** Information provided follows **

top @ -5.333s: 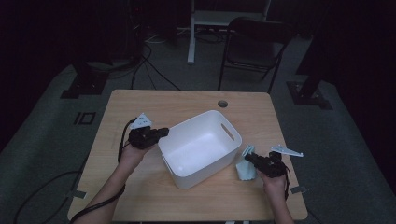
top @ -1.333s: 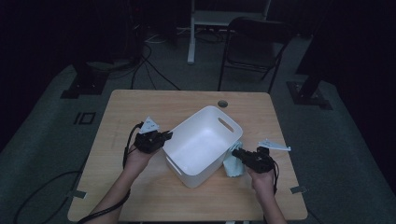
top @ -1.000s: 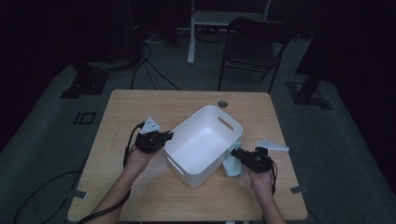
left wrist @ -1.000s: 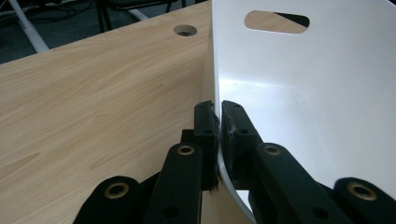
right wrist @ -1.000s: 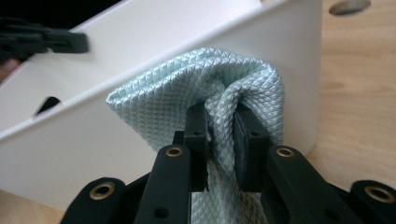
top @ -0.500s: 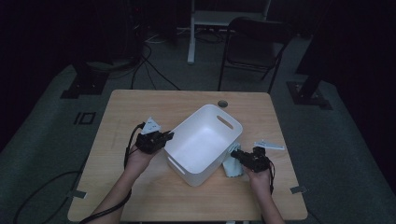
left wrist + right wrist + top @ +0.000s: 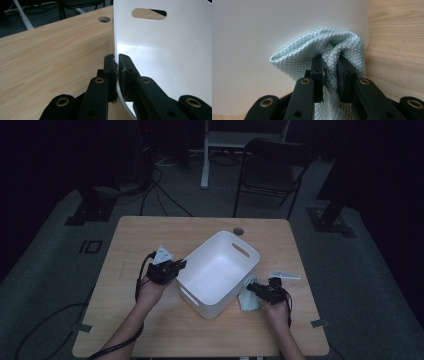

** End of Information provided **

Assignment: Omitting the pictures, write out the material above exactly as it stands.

Result of the task:
top @ -5.333s: 
top @ -1.333s: 
top @ -1.000s: 
left wrist @ -1.000s: 
right wrist @ -1.000s: 
top @ -0.500s: 
left wrist + right wrist + top @ +0.000s: 

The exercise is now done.